#### The predictability of football

A question that must be asked sooner or later goes like this: “Is football predictable?” Of course, the answer seems as good as clear, and is sometimes heard from experts – football experts, mind you. It can only be: “No.” And there is also a very clear reason for this: “How are you supposed to calculate that? It is impossible to find out whether a ball bounces here or there, whether this one goes in or that one hits the post. Let alone where the players will move in detail and how and when and where the referee will whistle what and let what go through. No, it’s impossible.”

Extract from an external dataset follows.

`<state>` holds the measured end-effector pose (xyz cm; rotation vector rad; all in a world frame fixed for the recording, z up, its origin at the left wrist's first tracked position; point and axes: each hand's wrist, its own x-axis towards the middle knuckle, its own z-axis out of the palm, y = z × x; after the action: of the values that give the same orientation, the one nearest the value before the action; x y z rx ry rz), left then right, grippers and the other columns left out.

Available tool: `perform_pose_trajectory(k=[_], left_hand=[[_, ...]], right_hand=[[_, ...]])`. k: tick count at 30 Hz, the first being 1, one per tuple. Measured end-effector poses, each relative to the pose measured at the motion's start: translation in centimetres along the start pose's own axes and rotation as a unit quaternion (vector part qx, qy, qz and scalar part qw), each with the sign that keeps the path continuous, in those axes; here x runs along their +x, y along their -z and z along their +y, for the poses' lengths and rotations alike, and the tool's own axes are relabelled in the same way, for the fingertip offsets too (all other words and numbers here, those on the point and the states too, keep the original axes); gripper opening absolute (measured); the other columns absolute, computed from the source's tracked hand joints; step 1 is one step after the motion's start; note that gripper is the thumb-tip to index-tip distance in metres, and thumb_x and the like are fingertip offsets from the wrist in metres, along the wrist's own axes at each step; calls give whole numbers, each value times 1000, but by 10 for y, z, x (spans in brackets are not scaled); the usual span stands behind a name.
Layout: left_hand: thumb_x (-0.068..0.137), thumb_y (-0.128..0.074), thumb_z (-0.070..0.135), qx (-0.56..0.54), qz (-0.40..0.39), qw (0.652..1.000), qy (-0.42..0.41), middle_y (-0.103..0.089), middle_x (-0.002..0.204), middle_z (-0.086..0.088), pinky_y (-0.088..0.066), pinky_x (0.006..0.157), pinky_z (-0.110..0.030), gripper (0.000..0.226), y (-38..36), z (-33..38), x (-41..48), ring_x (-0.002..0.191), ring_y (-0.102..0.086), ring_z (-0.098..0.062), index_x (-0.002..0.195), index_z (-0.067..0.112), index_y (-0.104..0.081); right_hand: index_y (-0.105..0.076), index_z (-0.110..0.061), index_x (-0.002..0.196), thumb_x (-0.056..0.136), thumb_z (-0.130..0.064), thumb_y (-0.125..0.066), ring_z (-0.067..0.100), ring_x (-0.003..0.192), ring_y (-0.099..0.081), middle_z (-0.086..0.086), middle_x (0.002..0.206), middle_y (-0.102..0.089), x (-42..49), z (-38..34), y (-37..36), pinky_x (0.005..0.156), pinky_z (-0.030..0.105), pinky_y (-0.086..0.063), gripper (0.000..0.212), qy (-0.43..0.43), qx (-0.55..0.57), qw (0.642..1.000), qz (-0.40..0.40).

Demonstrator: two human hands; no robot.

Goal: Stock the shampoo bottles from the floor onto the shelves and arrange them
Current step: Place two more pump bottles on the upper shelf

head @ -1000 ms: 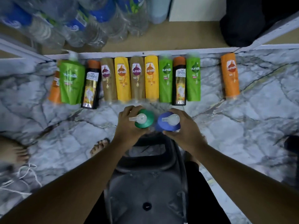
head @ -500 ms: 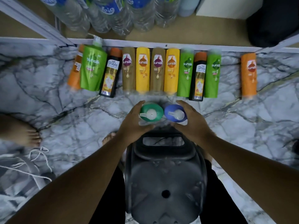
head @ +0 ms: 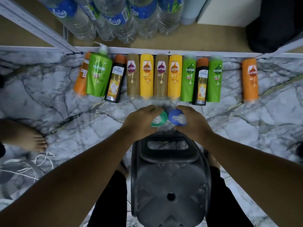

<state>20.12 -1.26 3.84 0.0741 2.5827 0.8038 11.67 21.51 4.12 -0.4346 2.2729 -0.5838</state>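
Note:
My left hand (head: 141,121) grips a green pump bottle (head: 159,119) and my right hand (head: 193,122) grips a blue pump bottle (head: 176,117); the two bottles touch side by side, seen from above over the marble floor. Beyond them several shampoo bottles lie in a row (head: 147,77) on the floor against the bottom shelf's white edge (head: 180,50): orange, green, black, tan and yellow ones. One orange bottle (head: 250,79) lies apart at the right.
A dark plastic stool (head: 170,177) stands below my hands, between my legs. Large water bottles (head: 114,18) fill the bottom shelf, with a black bag (head: 275,23) at its right. A bare foot (head: 24,136) and white cord (head: 37,161) are at the left.
Both hands have moved forward with the pump bottles, closer to the row, and pressed the two bottles together. My view has shifted toward the shelf.

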Motion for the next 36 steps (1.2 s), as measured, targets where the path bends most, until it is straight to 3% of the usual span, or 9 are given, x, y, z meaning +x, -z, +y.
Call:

Nevertheless, predictability seems to be at least a theme in many discussion groups. For: as soon as the Germans have (once again) been drawn into one of the (easiest) preliminary or qualifying groups, one thing is certain: “They can do it. They have to do it.” Or Bayern meet an (arbitrary) opponent in the Champions League in the knockout phase, then it’s called “solvable task” or “difficult draw”, in any case the odds keep you busy and often enough a clear favourite position is identified.

This means that everyone actually makes some kind of “calculation” in their head. Some more, some less, but at the same time the question arises what one could actually do with the knowledge, if one had it? For it is precisely the suspense of whether this or that person will win that makes you want to watch, isn’t it? It is precisely the suspense aspect of the uncertainty of the outcome of a football match (or any other match) that is seen as an essential aspect of attracting people to the stadium or to the television screen? If the winner was always certain, people would be certain about the outcome in that sense – but at the same time stadium attendance and viewing figures would probably both tend towards zero. Who would still want to watch that? No, such a vision of the future makes one shudder rather than hopeful.

So it looks like there are no reliable statements about the outcome, only assessments. And here we are already gradually getting to the crucial point. A “reliable” prediction would mean rating an event at 100%. Brazil will win against Schwarz-Weiß Essen. That is certain. Surely something must be certain? Tiger Woods will win an 18-hole golf match against Dirk Paulsen? Pete Sampras wins a tennis match over three winning sets against the same opponent?

This is exactly where it becomes clear who is a “serious” prophet. The one who predicts 100% for any event in the future – and, not to get too philosophical, let’s stay with sport; among other things, the question could be raised whether it is certain that time will continue to run — is unserious. There must always be some imponderability, some tiny probability that stands against it. A small remark: we are not talking about manipulation here.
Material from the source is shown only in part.